Now point of sale (POS) equipment manufactures recognize that consumers will originate payment from continually changing technologies and so build machines to accept all of them (see http://www.paymenteye.com/2014/10/30/former-head-of-google-wallet-debuts-alternative-payments-terminal/ ). Is it not time to ask if the diversity is unwanted and used not for efficiency, security, or cost advantage, but because retailers must offer all the choices foisted on the consumers by all those eager souls desiring to sit just between the wallet and the till.

A retailer that does not accept a method of payment that a consumer uses will lose a sale, which is the main reason they bow to the ridiculous requirement of a chip card when their current POS devices effectively do the same thing with PIN entry and derived unique key per transaction (DUKPT). The card service industry sells consumers a pack of lies on a routine basis by insinuating consumer laws do not protect their accounts or that theft of card data necessarily means a successful attack against consumer accounts. How many parrots out there clamor incessantly about the growing threat of cyber attacks against payment systems when actual details of the percentage of successful attacks compiled by the Fed in the US and many other European and other countries show successful attacks against brick and mortar retailers pale in comparison to the value successfully cleared and settled. When a PIN accompanies a purchase request, there are few claims of a successful intercept of payment data and subsequent attack (See Federal Reserve System; The 2013 Federal Reserve Payments Study Recent and Long-Term Payment Trends in the United States: 2003 – 2012 Summary Report and Initial Data Release; (December 2013); p.32 and ff http://www.frbservices.org/files/communications/pdf/research/2013_payments_study_summary.pdf ).
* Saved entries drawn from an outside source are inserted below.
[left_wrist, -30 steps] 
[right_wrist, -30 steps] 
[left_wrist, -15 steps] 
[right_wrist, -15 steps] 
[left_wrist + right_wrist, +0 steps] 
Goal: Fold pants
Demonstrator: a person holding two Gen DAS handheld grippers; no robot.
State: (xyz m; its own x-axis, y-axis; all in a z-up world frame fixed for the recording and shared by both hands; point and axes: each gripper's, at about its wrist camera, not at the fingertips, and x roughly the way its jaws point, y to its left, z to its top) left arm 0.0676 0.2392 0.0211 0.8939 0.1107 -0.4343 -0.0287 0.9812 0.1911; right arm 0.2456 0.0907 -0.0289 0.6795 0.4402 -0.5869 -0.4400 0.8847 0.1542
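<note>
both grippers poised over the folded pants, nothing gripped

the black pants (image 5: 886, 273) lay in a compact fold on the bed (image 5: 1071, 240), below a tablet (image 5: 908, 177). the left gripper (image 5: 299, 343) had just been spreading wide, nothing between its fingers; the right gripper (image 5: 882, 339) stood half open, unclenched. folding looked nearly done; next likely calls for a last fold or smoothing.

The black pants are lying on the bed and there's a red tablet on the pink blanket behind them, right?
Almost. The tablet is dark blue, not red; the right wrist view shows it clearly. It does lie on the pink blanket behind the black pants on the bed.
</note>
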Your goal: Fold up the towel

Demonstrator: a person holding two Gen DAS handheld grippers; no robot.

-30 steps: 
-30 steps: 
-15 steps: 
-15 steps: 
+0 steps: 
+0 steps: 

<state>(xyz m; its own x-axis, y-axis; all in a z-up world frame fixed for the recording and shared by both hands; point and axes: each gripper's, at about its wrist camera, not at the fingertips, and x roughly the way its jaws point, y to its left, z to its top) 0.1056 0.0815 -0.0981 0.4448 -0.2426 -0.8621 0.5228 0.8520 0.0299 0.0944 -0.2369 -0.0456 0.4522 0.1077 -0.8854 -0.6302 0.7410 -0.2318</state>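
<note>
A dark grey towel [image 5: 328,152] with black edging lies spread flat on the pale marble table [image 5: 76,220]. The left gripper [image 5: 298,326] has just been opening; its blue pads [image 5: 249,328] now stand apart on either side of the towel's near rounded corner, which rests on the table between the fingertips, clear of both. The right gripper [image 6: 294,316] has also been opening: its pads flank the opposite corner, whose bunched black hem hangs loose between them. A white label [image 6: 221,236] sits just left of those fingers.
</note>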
The retailers are not helping their own cause, because they keep insisting that consumer payments originate from retailer payment requests to the consumer financial institutions. The complaints about payment service monopolies, interchange fees, and charge backs occur because of the firm but unsubstantiated belief that knowledge of customer payment data increases marketing and future sales opportunities. The CurrentC architecture uses the current payment system architecture with “pull” logic. The only difference is knocking out Apple Pay and all other Near Field Communication (NFC) origination technology but unless a retailer issues the payment card or routes the card correctly to the authorizer, transaction costs remain virtually the same, regardless of promises of huge discounts.

There is the possibility that consumers do not care how they pay for their goods and services as long as a payment does not result in a successful and uncompensated attack on their account and the initiation method is not overly awkward or time consuming. If the origination method also means a discount over another method, then cost conscience consumers use the least expensive method. So why do financial institutions (FI) issue debit cards and let their consumers use them over credit card networks? The interchange fee seems like the most logical answer. So how do retailers get money from consumer FIs without astronomical fees? They ask consumers to push money to retailer accounts and let them do it for less than a percentage plus a fixed fee and both sides of a transaction split the middleman’s money.